Ma, allora, qual è il grande limite di questa legge elettorale?
“Il limite del Rosatellum è che è stato pensato per uno schema bipolare e, invece, alla sua prima applicazione, si è trovato di fronte uno sistema politico tripolare che non ha permesso di avere una maggioranza.  Stavolta ciò che inciderà per la tenuta della maggioranza sarà il taglio dei parlamenti. Due senatori rappresentano l'1% e, se uno ha il 55% si ottengono 10 senatori di maggioranza. In termini assoluti è un numero ridotto e, quindi, potrebbe far crescere la capacità di interdizione dei piccoli partiti”.

I partiti piccoli, però, hanno la difficoltà di superare la soglia del 3%. Giusto?
“Sì, hanno questa difficoltà che, al Senato, è aggravata dalla mancanza del recupero dei resti a livello nazionale. Una simulazione dell’ufficio studi della Camera di applicazione del Rosatellum dopo il taglio del numero dei parlamentari evidenzia come un partito del 3,4% avrebbe 9 deputati e solo 2 senatori. Liberi e Uguali, nel 2018, ebbe 14 deputati, ma solo 4 senatori. Questo è dovuto al mancato recupero dei resti e, quindi, delle soglie di sbarramento implicite a livello regionale che sono state ulteriormente alzate, proprio nelle Regioni più piccole in conseguenza della riduzione del numero. La Basilicata prima eleggeva 7 senatori, oggi soltanto tre. Ciò significa che una lista del 15% quasi sicuramente, non avrà rappresentanza parlamentare in quella Regione”.

Lei è stato relatore di una proposta di riforma della legge elettorale...
“La mia riforma costituzionale, passata solo in prima lettura alla Camera, cercava di limitare i danni di questo combinato disposto tra Rosatellum e riduzione del numero dei parlamentari. Oggi la Costituzione prevede che il Senato sia eletto su base regionale, mentre io propongo un’elezione su base circoscrizionale però con il recupero dei resti. Con la mia proposta nessun voto sarebbe stato sprecato”.

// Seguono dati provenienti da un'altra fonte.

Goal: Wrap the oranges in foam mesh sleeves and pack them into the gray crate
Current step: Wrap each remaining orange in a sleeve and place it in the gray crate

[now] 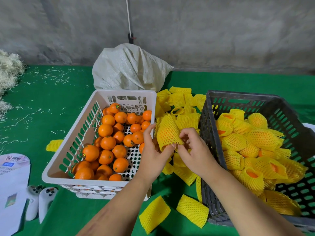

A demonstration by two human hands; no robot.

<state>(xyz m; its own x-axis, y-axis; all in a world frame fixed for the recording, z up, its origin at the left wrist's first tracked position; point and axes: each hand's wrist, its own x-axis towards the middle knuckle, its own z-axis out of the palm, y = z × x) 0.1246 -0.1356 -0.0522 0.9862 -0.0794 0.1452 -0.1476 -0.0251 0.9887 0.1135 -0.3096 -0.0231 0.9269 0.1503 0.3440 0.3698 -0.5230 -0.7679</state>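
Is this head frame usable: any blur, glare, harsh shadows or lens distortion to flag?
Head view: soft, even light, no glare; only faint shadows under the white crate and gray crate. Wide-angle bending bows the crate edges near the frame borders. The hands and the sleeved orange are sharp enough; print on the paper at left is unreadable.

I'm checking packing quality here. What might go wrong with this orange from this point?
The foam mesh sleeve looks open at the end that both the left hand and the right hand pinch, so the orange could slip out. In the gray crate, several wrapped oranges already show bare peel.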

Cos'è il cosiddetto “flipper”?
“È un sistema che è conseguente al fatto che, inizialmente, c’è un’assegnazione dei seggi su base nazionale attraverso un sistema proporzionale con soglia di sbarramento al 3%. Sostanzialmente si prenderanno i voti validi ottenuti da tutte le liste che hanno superato tale soglia e si divideranno per 245, si otterrà un quoziente nazionale e si attribuirà un certo numero di seggi alle varie coalizioni o alle liste singole. Fatta questa prima attribuzione, si ripeterà tale ripartizione provvisoria di seggi anche per le circoscrizioni e, sommando tutti i risultati delle varie circoscrizioni, le coalizioni o le liste singole si possono trovare in una situazione particolare. Se il numero di seggi attribuiti provvisoriamente in circoscrizione è uguale a quelli che sono stati assegnati a livello nazionale non succede niente. Può, però, anche accadere che, a livello circoscrizionale, si abbia un seggio in più o in meno”.

A questo punto cosa succede?
“Prevale l’assegnazione dei seggi a livello nazionale. Si avranno, quindi, liste eccedentarie o deficitarie. In questo caso, la legge stabilisce di prendere in esame le liste eccedentarie, mettere in ordine decrescente tutti i resti che hanno determinato l’assegnazione di un seggio. Fatto questo si va a vedere l’ultimo e, se c’è una restituzione da attuare, si toglie il seggio nella circoscrizione con il resto più basso e quel seggio viene dato alla lista deficitaria. Si chiama flipper perché non si è in grado di determinare a priori dove la pallina si fermerà perché questo dipende dal risultato della lista eccedentaria. Un terzo della rappresentanza dei partiti piccoli, nel 2018, è stato soggetto a fattori casuali non dipendenti dai risultati di tale liste. Ad essere colpite sono, dunque, soprattutto le liste piccole perché, con la riduzione del numero dei parlamentari, le soglie implicite a livello di circoscrizione si sono alzate di un terzo.

Tra le forze riformiste c'è la convinzione che, anche qualora vincesse il centrodestra, il governo possa crollare entro sei mesi. È un’ipotesi realistica?
“Il presidente della Repubblica è garante della Costituzione. Qualora il centrodestra vincesse le elezioni, l’incarico verrà dato all’esponente di quella coalizione. Oggi, non so su quali basi si possa dire che questa alleanza durerà poco o tanto, ma alcune ricette di politica economica come la flat tax, che ha un costo elevatissimo per lo Stato, è totalmente incompatibile con la situazione dei conti pubblici italiani. Questo potrebbe spaventare i nostri creditori esteri”.

Ma è davvero possibile che il centrodestra ottenga i 2/3 dei seggi?
“Guardi, più il centrodestra si avvicina a una percentuale intorno al 50% è evidente che gli basterebbe un numero non eccezionale di seggi per avere la maggioranza. Detto questo, sul piano strettamente teorico, è possibile che il centrodestra possa ottenga anche il 66% dei seggi. Ovviamente è più realistico che si avvicini a questa percentuale piuttosto che raggiungerla o superarla. Anche arrivare al 62-63% è rischioso perché Renzi sul tema del presidenzialismo ha delle posizioni differenti, ma non opposte a quelle della Meloni. Ecco, dunque, che il rischio di poter cambiare la Costituzione più agevolmente, esiste”.